O Relatório Anual de Acompanhamento da Qualidade do Ar 2025 aponta que a população brasileira tem sido exposta, com frequência, a níveis de poluentes atmosféricos acima dos limites recomendados pela Organização Mundial da Saúde (OMS). O levantamento foi divulgado pelo Ministério do Meio Ambiente e Mudança do Clima (MMA).
Com base em dados coletados ao longo de 2024, o estudo passa a adotar, pela primeira vez, os parâmetros definidos em resolução atualizada do Conselho Nacional do Meio Ambiente (Conama), que revisou os padrões nacionais de qualidade do ar e estabeleceu etapas de adequação gradual aos níveis internacionais.
As análises foram realizadas a partir de medições feitas em estações de monitoramento distribuídas pelo território nacional. O documento acompanha a presença e o comportamento de poluentes como ozônio, monóxido de carbono, dióxido de nitrogênio, dióxido de enxofre e materiais particulados finos e inaláveis, além de identificar variações sazonais nas concentrações.

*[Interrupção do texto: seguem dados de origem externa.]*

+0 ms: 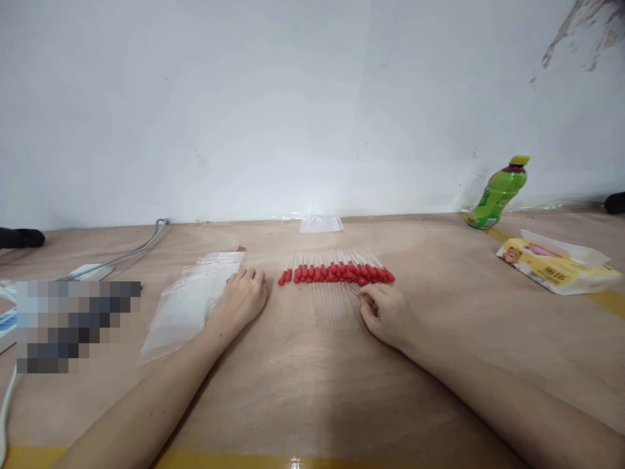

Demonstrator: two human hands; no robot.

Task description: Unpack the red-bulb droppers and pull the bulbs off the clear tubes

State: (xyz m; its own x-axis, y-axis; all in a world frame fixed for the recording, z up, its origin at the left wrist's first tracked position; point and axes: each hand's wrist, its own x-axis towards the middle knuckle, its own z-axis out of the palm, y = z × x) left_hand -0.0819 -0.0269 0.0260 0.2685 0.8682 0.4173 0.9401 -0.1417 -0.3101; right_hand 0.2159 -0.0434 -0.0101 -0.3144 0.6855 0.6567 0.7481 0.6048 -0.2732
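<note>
A row of several clear glass droppers with red rubber bulbs (336, 273) lies side by side on the brown table top (303, 378). My right hand (388, 316) rests just below the row's right end, fingers pinched on one thin clear dropper tube. My left hand (241, 301) lies knuckles-up at the left, fingers curled, on the edge of a stack of clear zip bags (188, 303). Something red peeks out from under its fingers; I cannot make out what it is.
A green drink bottle (499, 193) with a yellow cap leans at the wall, back right. A yellow tissue pack (556, 267) lies right. One small clear bag (321, 224) sits by the wall. Grey cable (131, 251) and a power strip (7, 322) lie left.
</note>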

Entre as substâncias avaliadas, apenas o monóxido de carbono (CO) e o dióxido de nitrogênio (NO₂) permaneceram, na maior parte das medições, dentro dos limites intermediários estabelecidos pelo Conama. Ainda assim, foram registradas ocorrências isoladas de ultrapassagem, como no Maranhão, onde a estação Santa Bárbara identificou níveis de CO acima do permitido em 18% dos dias monitorados.
Durante o período analisado, os demais poluentes permaneceram acima dos padrões intermediários definidos pela regulamentação nacional. Em relação às tendências observadas, o ozônio apresentou aumento médio em 11% das medições realizadas em 2024, com maiores registros em Minas Gerais e ocorrências também em estações localizadas no Rio de Janeiro, Espírito Santo e Bahia.
O crescimento na concentração de monóxido de carbono chegou a 17%, com destaque para medições realizadas no Rio Grande do Sul e registros adicionais no Rio de Janeiro e em Pernambuco. Já o dióxido de nitrogênio apresentou tendência de alta de até 22% em estações do Rio de Janeiro, além de elevação observada em São Paulo, Espírito Santo, Minas Gerais e Bahia. Dados referentes ao dióxido de enxofre indicaram aumento de 16% no Espírito Santo, com variações positivas também identificadas no Rio de Janeiro e em Minas Gerais.

Na direção oposta, o material particulado fino apresentou redução de até 8,4% em estações de monitoramento localizadas em São Paulo. Por outro lado, o material particulado inalável registrou aumento de 8% em uma estação instalada em escola de Minas Gerais, maior variação entre os poluentes analisados.
O relatório também destaca a necessidade de ampliar ações estaduais voltadas à gestão da qualidade do ar, incluindo controle de emissões, elaboração de inventários e expansão das redes de monitoramento ambiental. Atualmente, o país possui 570 estações de monitoramento da qualidade do ar em funcionamento, número superior ao registrado em anos anteriores, representando crescimento de 19% em relação a 2023 e de 44% na comparação com 2022.
Apesar da ampliação da rede, o documento aponta limitações no envio de dados ao Sistema Nacional de Gestão da Qualidade do Ar (MonitorAr). Entre as unidades cadastradas, 21 não tiveram o status informado e outras 75 permanecem classificadas como inativas.
Segundo o relatório, inconsistências no repasse de informações pelos estados podem ter provocado subnotificação em levantamentos anteriores. Tal fato dificultou a avaliação precisa sobre a expansão real da rede nacional.